TODS is an full-stack automated machine learning system for outlier detection on multivariate time-series data. TODS provides exahaustive modules for building machine learning-based outlier detection systems including: data processing, time series processing, feature analysis (extraction), detection algorithms, and reinforcement module. The functionalities provided via these modules including: data preprocessing for general purposes, time series data smoothing/transformation, extracting features from time/frequency domains, various detection algorithms, and involving human expertises to calibrate the system. Three common outlier detection scenarios on time-series data can be performed: point-wise detection (time points as outliers), pattern-wise detection (subsequences as outliers), and system-wise detection (sets of time series as outliers), and wide-range of corresponding algorithms are provided in TODS. This package is developed by DATA Lab @ Texas A&M University.
TODS is featured for:
Full Sack Machine Learning System which supports exhaustive components from preprocessings, feature extraction, detection algorithms and also human-in-the loop interface.

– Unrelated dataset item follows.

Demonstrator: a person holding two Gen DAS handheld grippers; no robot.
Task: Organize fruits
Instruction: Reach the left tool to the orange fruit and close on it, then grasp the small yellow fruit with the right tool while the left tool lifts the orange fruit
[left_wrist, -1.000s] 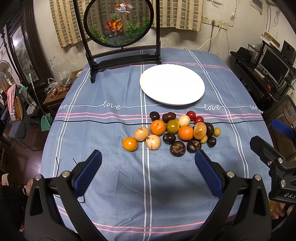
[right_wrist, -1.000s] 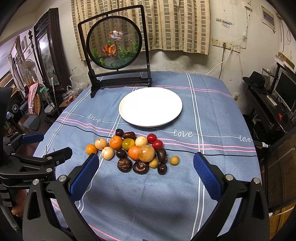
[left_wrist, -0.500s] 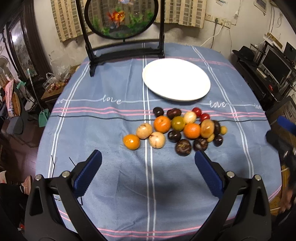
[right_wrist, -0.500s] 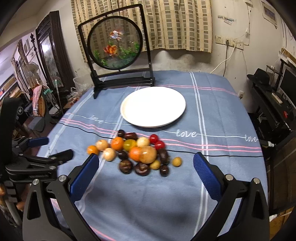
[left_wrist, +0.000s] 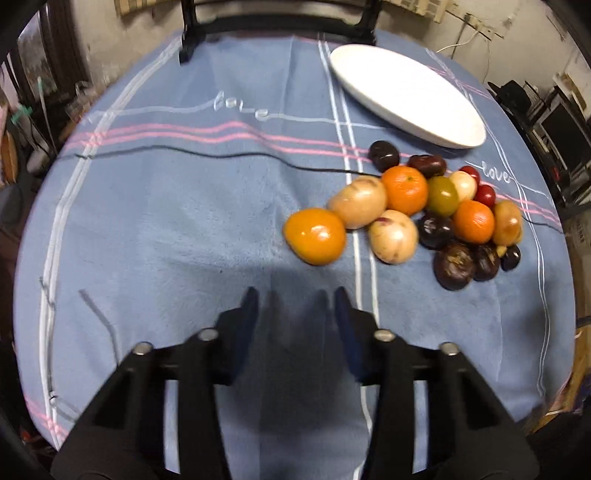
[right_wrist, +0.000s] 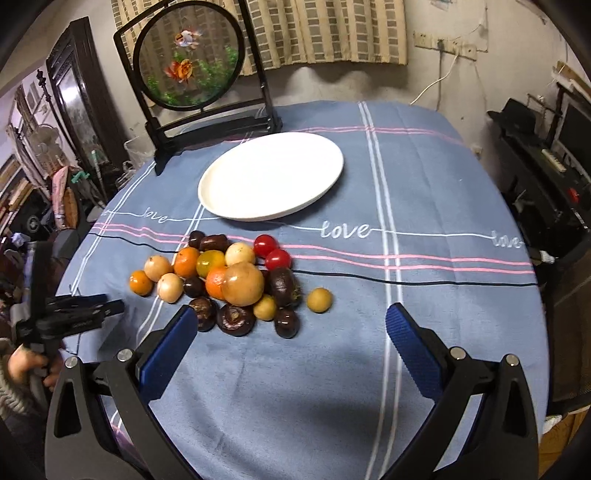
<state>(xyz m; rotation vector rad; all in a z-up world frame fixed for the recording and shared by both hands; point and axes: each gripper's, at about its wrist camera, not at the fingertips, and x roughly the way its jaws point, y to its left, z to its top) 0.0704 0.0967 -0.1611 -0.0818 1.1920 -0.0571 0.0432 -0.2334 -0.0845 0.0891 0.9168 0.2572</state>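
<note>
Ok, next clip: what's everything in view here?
orange fruits: three, orange, pile's left
tan fruits: four, beige, pile's left and middle
dark fruits: seven, purple-black, throughout pile
cherry tomatoes: two, red, plate side
greenish fruit: one, yellow-green, mid-pile
small yellow fruits: two, yellow, pile's right
plate: one, white, behind pile
tablecloth: one, blue, under everything
goldfish screen: one, black-framed, far edge
left gripper: one, black, jaws narrowly apart, near pile's left
right gripper: one, black, jaws wide, before pile
</note>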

Wide-range of Algorithms, including all of the point-wise detection algorithms supported by PyOD, state-of-the-art pattern-wise (collective) detection algorithms such as DeepLog, Telemanon, and also various ensemble algorithms for performing system-wise detection.
Automated Machine Learning aims on providing knowledge-free process that construct optimal pipeline based on the given data by automatically searching the best combination from all of the existing modules.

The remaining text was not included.